(Task details):
Which lines run from the line with "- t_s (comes" through the line with "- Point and" in the entries below? Print them exactly, both ends included, and nothing more.

# # # # #

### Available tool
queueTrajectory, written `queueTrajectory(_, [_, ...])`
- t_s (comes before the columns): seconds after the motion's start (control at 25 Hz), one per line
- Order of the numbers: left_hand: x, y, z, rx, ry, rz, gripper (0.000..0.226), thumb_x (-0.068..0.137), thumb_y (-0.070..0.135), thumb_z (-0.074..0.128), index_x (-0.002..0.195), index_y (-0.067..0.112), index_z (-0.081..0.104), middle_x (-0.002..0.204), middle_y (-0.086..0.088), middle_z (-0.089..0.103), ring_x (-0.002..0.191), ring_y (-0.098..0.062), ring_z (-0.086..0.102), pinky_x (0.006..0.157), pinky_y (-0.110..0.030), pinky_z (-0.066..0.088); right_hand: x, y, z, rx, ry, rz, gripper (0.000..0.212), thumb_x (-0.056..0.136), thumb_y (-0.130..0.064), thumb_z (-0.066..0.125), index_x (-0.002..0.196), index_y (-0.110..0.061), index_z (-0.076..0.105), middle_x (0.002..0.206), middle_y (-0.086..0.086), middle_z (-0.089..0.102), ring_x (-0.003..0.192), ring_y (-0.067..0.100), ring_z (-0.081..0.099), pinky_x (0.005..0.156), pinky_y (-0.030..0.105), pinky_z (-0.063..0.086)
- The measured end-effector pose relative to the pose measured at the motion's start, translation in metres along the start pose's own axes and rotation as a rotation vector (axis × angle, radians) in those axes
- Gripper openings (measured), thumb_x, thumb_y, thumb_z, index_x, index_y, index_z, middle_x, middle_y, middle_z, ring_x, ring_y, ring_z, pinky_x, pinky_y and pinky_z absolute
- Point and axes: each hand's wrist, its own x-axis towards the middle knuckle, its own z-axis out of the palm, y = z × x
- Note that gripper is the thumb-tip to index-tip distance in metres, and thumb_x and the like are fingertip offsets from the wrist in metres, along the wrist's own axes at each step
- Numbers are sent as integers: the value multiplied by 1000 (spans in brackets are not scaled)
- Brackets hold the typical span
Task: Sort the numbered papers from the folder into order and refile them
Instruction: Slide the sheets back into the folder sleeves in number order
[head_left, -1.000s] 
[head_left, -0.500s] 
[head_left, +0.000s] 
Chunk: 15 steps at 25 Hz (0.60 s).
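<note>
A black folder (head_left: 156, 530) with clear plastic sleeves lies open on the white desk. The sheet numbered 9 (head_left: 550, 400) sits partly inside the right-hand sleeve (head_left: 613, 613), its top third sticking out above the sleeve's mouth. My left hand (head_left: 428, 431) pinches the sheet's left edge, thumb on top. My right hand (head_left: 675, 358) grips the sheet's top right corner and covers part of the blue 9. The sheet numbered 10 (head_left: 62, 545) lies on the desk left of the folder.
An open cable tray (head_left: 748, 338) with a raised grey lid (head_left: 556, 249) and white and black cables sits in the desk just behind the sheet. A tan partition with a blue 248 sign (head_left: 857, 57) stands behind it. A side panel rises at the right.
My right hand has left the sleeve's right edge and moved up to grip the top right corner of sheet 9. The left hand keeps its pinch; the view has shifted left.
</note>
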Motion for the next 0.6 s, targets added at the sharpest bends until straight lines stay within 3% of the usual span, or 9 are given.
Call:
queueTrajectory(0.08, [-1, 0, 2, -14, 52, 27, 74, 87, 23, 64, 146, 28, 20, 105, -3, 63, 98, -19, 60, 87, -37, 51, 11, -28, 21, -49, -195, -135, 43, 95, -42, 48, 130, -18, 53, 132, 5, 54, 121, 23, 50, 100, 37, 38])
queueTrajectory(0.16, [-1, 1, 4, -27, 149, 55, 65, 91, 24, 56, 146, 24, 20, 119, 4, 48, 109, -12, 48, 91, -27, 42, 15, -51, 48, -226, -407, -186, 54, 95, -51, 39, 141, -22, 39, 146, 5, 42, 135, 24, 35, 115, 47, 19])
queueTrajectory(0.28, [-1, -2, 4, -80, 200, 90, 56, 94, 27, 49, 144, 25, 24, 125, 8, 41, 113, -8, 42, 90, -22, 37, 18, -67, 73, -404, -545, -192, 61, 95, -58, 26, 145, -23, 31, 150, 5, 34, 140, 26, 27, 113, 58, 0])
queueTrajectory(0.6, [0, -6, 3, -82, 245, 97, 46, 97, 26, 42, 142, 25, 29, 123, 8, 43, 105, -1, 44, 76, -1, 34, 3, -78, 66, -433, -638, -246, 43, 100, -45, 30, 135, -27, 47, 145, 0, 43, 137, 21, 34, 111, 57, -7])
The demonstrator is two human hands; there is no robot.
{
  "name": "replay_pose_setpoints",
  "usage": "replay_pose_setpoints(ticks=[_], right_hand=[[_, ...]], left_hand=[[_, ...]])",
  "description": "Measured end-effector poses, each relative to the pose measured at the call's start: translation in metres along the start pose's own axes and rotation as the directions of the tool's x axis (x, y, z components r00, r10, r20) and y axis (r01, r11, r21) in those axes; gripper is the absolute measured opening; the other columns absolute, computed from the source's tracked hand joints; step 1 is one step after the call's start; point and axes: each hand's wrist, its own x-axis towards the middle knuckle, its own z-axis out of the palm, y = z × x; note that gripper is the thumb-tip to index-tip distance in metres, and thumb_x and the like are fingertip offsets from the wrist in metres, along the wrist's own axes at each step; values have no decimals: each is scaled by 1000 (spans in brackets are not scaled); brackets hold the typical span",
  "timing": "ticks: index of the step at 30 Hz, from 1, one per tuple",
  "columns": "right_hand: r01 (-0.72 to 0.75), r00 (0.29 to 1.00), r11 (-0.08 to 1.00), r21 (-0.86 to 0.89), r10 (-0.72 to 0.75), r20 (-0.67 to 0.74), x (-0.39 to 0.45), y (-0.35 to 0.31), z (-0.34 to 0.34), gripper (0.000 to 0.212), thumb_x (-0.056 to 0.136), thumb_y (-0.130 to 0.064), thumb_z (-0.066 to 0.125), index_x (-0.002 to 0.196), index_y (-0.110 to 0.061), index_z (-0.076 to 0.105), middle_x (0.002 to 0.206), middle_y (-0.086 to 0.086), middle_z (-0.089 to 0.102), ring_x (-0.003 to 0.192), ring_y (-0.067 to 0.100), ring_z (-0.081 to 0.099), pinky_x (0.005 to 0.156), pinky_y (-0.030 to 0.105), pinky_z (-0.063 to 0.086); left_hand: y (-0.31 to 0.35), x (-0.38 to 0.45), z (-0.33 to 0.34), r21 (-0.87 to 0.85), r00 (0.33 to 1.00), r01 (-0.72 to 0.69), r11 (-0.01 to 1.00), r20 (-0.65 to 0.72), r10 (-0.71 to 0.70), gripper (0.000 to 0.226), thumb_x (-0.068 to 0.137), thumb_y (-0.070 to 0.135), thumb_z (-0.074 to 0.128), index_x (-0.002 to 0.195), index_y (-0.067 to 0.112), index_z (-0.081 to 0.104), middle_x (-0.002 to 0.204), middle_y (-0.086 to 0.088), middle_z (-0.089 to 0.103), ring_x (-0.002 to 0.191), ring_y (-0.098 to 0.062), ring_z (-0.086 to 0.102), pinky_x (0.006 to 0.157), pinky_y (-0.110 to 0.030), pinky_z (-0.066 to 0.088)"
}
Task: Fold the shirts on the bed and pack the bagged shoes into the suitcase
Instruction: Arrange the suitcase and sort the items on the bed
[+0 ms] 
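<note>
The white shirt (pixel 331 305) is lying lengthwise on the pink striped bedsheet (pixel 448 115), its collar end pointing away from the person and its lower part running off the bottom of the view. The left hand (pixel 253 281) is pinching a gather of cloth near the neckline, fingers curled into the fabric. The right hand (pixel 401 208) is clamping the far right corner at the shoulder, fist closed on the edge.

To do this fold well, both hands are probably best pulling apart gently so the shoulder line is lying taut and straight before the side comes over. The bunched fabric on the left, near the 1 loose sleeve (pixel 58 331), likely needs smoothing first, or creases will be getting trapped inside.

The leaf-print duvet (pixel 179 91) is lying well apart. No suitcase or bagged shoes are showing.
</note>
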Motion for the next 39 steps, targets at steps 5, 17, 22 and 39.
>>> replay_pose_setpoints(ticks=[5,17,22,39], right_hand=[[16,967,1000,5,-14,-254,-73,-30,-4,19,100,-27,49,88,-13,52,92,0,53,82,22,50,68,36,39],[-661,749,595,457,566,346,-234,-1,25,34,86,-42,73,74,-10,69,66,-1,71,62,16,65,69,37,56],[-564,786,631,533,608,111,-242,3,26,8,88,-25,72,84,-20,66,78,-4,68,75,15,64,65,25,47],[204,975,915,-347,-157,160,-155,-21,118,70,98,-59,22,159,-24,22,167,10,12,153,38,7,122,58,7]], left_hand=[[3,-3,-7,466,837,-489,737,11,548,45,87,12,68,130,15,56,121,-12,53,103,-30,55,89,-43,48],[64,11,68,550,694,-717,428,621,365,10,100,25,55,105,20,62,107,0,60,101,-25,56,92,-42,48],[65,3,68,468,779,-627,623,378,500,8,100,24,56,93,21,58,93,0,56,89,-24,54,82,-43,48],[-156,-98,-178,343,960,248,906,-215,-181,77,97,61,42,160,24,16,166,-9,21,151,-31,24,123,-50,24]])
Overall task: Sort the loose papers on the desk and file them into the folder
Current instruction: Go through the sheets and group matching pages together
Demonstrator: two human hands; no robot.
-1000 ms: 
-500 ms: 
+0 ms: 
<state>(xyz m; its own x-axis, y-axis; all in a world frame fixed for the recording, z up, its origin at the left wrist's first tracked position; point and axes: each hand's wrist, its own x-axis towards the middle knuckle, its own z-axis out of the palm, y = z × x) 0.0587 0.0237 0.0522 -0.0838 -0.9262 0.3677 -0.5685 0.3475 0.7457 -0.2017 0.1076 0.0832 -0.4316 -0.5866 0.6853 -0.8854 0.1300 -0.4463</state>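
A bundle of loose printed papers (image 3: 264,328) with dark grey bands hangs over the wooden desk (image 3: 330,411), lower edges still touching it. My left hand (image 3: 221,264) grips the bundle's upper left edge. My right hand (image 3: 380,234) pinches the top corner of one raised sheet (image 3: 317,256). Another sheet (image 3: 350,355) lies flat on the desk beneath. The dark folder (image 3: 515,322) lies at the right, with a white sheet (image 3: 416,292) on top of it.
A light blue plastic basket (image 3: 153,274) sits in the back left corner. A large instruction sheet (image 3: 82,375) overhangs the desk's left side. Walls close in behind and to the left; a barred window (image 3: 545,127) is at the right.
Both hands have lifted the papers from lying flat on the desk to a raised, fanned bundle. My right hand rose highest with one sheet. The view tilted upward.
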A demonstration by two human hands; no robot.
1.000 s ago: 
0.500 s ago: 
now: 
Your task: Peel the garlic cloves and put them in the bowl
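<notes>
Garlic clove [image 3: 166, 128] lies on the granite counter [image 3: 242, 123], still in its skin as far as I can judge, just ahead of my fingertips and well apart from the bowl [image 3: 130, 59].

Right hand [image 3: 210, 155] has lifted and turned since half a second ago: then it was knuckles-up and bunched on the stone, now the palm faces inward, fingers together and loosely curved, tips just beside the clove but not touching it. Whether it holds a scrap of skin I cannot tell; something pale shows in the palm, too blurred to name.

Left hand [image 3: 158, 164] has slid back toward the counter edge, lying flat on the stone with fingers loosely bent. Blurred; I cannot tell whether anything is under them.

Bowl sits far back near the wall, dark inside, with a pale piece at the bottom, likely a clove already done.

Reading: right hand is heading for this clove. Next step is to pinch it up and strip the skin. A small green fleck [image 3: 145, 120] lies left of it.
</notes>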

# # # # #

(Worked solution):
- t_s (comes before the columns): seconds after the motion's start (control at 25 Hz), one per line
- Order of the numbers: left_hand: x, y, z, rx, ry, rz, gripper (0.000..0.226), thumb_x (-0.068..0.137), thumb_y (-0.070..0.135), thumb_z (-0.074..0.128), index_x (-0.002..0.195), index_y (-0.067..0.112), index_z (-0.081..0.104), middle_x (-0.002..0.204), middle_y (-0.086..0.088), middle_z (-0.089..0.103), ring_x (-0.002..0.191), ring_y (-0.098..0.062), ring_z (-0.086..0.102), pinky_x (0.006..0.157), pinky_y (-0.110..0.030), pinky_z (-0.066..0.088); right_hand: x, y, z, rx, ry, rz, gripper (0.000..0.212), thumb_x (-0.056..0.136), thumb_y (-0.130..0.064), thumb_z (-0.066..0.125), index_x (-0.002..0.196), index_y (-0.110..0.061), index_z (-0.076..0.105), middle_x (0.002..0.206), middle_y (-0.086..0.086), middle_z (-0.089..0.102), ring_x (-0.003..0.192), ring_y (-0.067..0.100), ring_z (-0.081..0.099), pinky_x (0.005..0.156), pinky_y (-0.030..0.105), pinky_z (-0.063..0.086)
- The measured end-effector pose relative to the pose measured at the motion's start, translation in metres along the start pose's own axes and rotation as a rotation vector (axis × angle, radians) in those axes
- Gripper openings (measured), thumb_x, thumb_y, thumb_z, index_x, index_y, index_z, middle_x, middle_y, middle_z, ring_x, ring_y, ring_z, pinky_x, pinky_y and pinky_z absolute
- Point and axes: each hand's wrist, its own x-axis towards the middle knuckle, its own z-axis out of the palm, y = z × x

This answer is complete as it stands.